Donegal man convicted of ‘horrific’ animal cruelty

UTV Ireland, 17/11/2015

A 44-year-old Letterkenny man was fined €500 and ordered to pay €456 in costs before Leterkenny District Court by presiding Judge Paul Kelly after he was convicted of eleven counts of animal cruelty.

Adrian Browne pleaded guilty on Monday to causing unnecessary suffering to eleven horses at a property in Trentaboy, Letterkenny.

  The case emerged when ISPCA Inspector Kevin McGinley and local Gardaí responded to concerns raised at Trentaboy, Letterkenny, Co Donegal on 30 December 2013 when the eleven horses were discovered.

  Four of the horses were humanely euthanized on veterinary advice to prevent any further suffering for the animals.

  Inspector McGinley said that there was no grass available to the horses at the property, and he also noticed an absence of supplementary food.

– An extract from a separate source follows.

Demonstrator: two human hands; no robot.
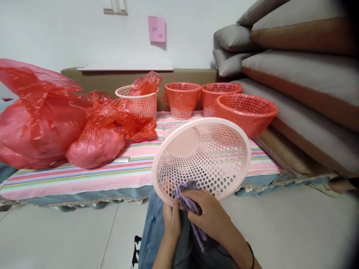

  “The animals were in a poor to moderate condition with minimal shelter given the fact it was the end of December and the only water available was from a drain.

  “Some of the other horses were in very poor body condition with their back bones and ribs clearly protruding. The animals were living in hardship,” he added.

Inspector McGinley described the case as a “horrific form of cruelty,” adding that it was “unfortunate that defenceless animals had to endure such suffering.”

  When the equines were scanned for microchips, only one was found to be chipped and none were registered to the defendant.

  Mr McGinely admitted that it was more difficult to prosecute responsible parties with the absence of legitimate identification to link animals and their owners.

"It certainly makes things more difficult, because we have to go and find out whose care the horses are in, and then try and link the landowner to the animals, it takes more time," he said.